Aurecon transforms a section of Sydney Harbor with BIM to save time and money
A complete transformation
Sydney Harbor is known for its natural beauty. It features hundreds of kilometers of waterway, and it is flanked by some of the world’s most famous sights, like the iconic Sydney Opera House and Sydney Harbor Bridge. But, surprisingly, the harbor is not uniformly beautiful. In 2012, the Barangaroo Reserve redevelopment initiative was launched to change an ugly, largely derelict section of Sydney’s harbor foreshore into an easily accessible public domain that would embody world-class design excellence and demonstrate maximum sustainability. Through the use of Building Information Modeling (BIM), Aurecon transformed this once-unpleasant spot into an inviting environmental and economic success story.
Barangaroo Reserve features the largest amount of sandstone used on a project in Sydney in more than 100 years. The construction of the 1.4-kilometer sandstone foreshore alone involved extracting, processing, and placing 6,600 sandstone blocks that weighed up to 15 tons each and were placed as deep as 3 meters under the harbor.
As if this were not difficult enough, the design called for a naturalistic finish, which meant 60 unique cross sections with a variety of heights. In all, there were 300 different sizes of blocks to be produced, tracked, stored, and placed. The development of a project-specific app enabled the sandstone blocks to be uniquely identified and tracked using GPS technology. The team then combined the capacity of this app with the BIM data collected from 4D rehearsals to optimize the blocks’ processing and placement.
The efficient placement of the sandstone blocks was not the only construction win on the Barangaroo Reserve project. The team used BIM to document, plan, and track the progress of the Cutaway, a 75,000-cubic-meter subterranean cultural space—one of the largest subterranean spaces in Australia. BIM played a particularly important role in developing the deep design plan for the temporary works involved in the construction of the precast roof of the Cutaway. As a result of the detailed planning and design of the complex temporary works systems, the project team achieved seamless installation of more than 300 precast roof structure elements in 15 days, compared to 5 months had the team used traditional methodologies.
When all was said and done, the Barangaroo Reserve featured a combination of cultural and environmental space that included not just the foreshore and the Cutaway, but 6 hectares of naturalistic bushland with 84 animal and bird species and 70,000 native plants, shrubs, and trees. The project even preserved heritage items, including the adaptive reuse of an early 20th-century sewer pumping station. Perhaps most impressive?
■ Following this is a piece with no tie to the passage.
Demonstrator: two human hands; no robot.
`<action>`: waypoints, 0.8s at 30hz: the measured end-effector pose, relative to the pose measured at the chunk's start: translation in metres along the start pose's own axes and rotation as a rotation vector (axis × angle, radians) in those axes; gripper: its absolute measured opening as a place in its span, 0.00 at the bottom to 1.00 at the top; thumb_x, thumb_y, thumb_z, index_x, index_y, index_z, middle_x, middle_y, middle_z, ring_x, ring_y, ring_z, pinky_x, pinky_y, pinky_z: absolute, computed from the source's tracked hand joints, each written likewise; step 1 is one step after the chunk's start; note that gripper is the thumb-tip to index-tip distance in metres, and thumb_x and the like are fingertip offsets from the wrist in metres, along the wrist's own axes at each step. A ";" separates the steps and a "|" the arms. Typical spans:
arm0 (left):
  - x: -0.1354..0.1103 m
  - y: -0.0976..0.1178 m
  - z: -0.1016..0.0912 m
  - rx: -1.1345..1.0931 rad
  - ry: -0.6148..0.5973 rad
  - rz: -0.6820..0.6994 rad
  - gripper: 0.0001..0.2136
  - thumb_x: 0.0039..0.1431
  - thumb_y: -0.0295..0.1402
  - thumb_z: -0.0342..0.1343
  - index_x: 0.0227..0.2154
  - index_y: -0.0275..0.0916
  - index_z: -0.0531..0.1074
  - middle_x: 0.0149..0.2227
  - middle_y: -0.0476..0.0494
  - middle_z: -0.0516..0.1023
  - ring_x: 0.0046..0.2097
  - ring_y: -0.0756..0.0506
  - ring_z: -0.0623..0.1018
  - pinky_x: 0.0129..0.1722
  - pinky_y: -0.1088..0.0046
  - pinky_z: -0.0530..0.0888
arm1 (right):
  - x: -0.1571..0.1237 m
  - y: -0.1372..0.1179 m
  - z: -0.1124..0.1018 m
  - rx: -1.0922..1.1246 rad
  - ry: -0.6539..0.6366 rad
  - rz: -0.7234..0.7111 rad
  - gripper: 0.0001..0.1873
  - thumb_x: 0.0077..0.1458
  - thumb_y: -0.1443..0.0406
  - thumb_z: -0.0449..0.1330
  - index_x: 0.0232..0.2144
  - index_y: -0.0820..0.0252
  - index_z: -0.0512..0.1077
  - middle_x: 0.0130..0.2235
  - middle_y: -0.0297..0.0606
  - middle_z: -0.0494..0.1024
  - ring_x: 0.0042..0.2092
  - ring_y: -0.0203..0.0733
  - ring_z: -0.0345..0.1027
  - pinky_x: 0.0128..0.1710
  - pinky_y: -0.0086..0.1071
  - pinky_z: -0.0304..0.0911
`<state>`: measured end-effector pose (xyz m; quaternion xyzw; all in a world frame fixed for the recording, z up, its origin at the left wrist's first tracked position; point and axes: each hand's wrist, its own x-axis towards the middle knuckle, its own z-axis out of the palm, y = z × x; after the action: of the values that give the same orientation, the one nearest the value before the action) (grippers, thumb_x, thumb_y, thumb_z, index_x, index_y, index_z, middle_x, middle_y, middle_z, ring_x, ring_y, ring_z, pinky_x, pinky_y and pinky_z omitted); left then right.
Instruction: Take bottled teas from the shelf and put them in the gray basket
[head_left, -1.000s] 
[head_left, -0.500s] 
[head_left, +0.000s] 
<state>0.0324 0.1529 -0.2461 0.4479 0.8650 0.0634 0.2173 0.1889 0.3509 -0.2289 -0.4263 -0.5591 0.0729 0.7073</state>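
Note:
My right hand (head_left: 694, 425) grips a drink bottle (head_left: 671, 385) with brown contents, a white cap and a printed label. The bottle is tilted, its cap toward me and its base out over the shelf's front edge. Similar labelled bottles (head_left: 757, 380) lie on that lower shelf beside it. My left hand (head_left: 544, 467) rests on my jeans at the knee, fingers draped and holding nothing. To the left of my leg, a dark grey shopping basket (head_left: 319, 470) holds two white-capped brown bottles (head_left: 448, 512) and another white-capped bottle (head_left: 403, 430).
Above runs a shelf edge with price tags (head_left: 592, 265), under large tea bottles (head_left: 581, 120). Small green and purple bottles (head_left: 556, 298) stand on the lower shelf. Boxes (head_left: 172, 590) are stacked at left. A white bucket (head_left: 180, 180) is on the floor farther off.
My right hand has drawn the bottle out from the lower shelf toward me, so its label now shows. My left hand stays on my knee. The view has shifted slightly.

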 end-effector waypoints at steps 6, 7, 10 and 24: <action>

A savings of AUD$40 million across the entire undertaking. “The use of BIM on this project resulted in many exemplary engineering feats being done more efficiently and less expensively,” says John Hainsworth of Aurecon. “People who live in or visit Sydney may not know what went on behind the scenes—but the fact that BIM was utilized on a project that gives so much enjoyment to so many makes it all the better.”